By Jeffrey A. Roberts
CFOIC Executive Director

A controversial bill to require the electronic recording of all portions of school board executive sessions was killed in a Senate committee Wednesday at the request of the sponsor.

“I had the votes to get it out of committee today. I do not have the votes on the (Senate) floor, and I won’t have the votes on the floor,” said Sen. Mary Hodge, D-Brighton. “I think I was one vote shy.”

Sen. Mary Hodge

Sen. Mary Hodge

HB 14-1110 narrowly passed the Colorado House last month, despite fervent opposition from some lawmakers who complained that keeping a recorder going would have a chilling effect on the ability of school boards to candidly discuss certain matters with their attorneys. Hodge said the same concerns about attorney-client privilege ruined the bill’s chances in the Senate.

School board executive sessions currently must be recorded, but state law lets board members turn off the machine when their attorney believes the discussion involves privileged matters. Hodge and the bill’s House sponsor, Rep. Cherylin Peniston, D-Westminster, hoped to create an electronic record of those discussions so they could be reviewed by a judge if citizens suspected that a closed-door meeting was held improperly.
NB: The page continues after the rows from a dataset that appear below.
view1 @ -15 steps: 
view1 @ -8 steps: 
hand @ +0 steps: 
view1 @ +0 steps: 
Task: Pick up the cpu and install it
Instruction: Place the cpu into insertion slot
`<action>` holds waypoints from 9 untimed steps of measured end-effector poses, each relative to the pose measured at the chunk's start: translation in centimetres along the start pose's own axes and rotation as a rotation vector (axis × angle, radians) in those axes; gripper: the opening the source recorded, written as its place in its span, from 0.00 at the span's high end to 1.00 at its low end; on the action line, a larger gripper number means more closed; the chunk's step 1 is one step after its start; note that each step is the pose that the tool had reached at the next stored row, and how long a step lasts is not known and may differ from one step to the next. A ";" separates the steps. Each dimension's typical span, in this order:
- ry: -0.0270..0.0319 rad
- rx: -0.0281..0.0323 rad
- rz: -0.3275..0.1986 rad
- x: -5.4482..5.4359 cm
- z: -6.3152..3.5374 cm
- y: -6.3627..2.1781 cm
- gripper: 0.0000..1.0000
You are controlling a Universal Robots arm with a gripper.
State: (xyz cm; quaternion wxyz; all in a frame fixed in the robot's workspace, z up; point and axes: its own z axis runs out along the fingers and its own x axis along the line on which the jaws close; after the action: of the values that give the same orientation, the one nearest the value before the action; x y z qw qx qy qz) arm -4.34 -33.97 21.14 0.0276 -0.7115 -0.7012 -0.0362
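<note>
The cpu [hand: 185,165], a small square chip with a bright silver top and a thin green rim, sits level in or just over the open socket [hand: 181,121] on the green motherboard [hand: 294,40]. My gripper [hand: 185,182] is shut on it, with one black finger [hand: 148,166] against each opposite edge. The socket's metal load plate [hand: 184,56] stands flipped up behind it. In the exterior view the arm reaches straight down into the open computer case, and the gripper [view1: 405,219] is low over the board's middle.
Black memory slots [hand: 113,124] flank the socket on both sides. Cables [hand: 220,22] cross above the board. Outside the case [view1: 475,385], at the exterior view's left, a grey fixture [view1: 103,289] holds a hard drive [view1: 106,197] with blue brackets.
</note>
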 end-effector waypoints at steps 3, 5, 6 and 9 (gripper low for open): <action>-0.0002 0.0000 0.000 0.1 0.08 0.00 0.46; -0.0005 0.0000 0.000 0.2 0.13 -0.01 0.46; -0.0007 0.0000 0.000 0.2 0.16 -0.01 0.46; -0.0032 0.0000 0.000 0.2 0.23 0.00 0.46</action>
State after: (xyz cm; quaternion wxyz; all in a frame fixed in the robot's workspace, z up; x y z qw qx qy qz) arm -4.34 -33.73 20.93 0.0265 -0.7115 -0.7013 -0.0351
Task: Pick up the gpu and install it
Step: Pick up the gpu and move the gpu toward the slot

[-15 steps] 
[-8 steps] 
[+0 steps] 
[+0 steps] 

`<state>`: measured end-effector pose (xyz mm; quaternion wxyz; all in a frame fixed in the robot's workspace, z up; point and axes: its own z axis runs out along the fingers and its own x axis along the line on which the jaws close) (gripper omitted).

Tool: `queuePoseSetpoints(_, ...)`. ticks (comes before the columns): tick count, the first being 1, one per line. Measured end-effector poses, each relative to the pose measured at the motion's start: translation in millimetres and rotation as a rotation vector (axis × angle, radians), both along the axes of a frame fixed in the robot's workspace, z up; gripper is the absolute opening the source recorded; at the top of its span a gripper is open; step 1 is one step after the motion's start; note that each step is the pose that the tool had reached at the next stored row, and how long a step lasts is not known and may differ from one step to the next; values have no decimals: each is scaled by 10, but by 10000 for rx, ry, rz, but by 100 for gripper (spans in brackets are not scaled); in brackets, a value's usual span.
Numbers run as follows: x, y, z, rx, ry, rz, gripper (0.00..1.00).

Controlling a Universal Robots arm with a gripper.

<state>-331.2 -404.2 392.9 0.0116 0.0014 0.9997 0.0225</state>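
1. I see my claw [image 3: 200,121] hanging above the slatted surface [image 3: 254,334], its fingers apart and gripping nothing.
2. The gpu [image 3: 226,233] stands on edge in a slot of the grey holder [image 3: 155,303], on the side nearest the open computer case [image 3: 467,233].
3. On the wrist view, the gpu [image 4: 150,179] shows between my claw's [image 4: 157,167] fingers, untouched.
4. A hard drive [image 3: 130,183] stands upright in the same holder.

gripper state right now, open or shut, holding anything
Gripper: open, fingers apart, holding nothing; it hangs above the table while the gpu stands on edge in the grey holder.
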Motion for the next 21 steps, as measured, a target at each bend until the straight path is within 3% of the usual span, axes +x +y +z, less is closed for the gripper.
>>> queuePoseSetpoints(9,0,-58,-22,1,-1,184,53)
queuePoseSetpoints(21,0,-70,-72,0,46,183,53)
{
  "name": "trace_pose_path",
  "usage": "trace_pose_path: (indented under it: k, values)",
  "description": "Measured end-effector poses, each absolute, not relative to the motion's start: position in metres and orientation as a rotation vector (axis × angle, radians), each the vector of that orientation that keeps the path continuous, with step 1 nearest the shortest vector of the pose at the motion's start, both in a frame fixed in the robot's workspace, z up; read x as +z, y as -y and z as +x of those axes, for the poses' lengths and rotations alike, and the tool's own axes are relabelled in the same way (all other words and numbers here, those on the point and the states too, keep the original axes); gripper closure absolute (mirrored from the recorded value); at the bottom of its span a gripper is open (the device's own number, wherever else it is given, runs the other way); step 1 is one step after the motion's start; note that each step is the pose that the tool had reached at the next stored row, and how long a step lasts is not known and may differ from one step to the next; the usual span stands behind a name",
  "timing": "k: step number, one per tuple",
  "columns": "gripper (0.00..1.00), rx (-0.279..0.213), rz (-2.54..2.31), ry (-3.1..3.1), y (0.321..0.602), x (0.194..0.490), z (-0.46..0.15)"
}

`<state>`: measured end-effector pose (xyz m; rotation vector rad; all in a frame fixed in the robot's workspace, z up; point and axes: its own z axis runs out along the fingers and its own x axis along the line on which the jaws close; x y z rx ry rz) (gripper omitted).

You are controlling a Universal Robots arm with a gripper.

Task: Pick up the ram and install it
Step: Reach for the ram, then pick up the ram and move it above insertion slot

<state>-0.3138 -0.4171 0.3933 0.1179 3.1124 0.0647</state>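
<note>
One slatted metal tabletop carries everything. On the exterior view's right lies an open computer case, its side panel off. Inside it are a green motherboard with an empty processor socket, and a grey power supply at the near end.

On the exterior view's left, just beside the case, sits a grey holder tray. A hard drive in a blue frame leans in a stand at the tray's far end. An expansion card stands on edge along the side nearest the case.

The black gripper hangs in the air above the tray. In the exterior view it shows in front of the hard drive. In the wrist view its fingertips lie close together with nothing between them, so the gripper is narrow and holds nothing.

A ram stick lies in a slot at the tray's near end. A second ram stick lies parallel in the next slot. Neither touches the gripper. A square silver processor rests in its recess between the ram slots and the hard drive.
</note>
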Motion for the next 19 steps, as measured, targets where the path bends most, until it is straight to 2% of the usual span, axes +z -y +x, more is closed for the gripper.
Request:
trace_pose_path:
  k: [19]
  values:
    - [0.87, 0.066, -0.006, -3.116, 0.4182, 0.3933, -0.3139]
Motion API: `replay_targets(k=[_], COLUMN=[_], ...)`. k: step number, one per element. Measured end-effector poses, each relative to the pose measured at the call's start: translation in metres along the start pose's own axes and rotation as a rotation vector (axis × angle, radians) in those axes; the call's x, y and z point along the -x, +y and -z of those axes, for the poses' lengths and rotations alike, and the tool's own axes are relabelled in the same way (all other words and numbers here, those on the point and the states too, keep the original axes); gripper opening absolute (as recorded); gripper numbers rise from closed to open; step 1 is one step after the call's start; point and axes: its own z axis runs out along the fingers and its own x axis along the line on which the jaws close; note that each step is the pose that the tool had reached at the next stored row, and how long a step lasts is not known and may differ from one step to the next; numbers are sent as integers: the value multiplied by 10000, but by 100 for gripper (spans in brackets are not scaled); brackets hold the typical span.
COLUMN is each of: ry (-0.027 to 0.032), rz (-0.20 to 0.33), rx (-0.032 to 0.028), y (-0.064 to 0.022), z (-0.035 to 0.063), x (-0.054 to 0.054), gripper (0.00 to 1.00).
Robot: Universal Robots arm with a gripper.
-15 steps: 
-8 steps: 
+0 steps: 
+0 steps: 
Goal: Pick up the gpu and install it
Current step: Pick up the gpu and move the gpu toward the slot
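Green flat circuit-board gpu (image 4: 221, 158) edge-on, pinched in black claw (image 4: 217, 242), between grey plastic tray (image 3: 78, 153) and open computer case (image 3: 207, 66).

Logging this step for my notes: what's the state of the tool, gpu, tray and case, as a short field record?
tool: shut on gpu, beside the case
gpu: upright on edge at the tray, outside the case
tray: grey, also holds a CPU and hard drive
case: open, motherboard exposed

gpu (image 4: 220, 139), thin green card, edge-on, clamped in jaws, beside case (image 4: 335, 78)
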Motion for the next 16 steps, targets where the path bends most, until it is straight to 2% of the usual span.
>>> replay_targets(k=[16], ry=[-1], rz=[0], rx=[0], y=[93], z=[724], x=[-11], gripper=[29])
A court order is the only way such recordings were to be released to the public.

The measure was in response to perceived abuses of Colorado’s Sunshine Law by the Douglas County school board and a few others around the state. The measure also would have required boards of education to list the amount of time spent discussing each executive session topic.

Hodge said she is disappointed she had to kill her own bill, but plans to keep working on a compromise proposal that could be introduced later this legislative session or next year.

“I think it’s an important issue,” she said. “I think transparency should always be paramount.”

Hodge didn’t give the Senate Judiciary Committee a chance to consider a proposed amendment floated earlier this month that she said “took it back to the status quo.” That language, which she opposed, would have allowed boards of education to stop the recorder, as they can now, if the topic of an executive session involved real estate transactions, personnel issues, pending litigation or student-related matters.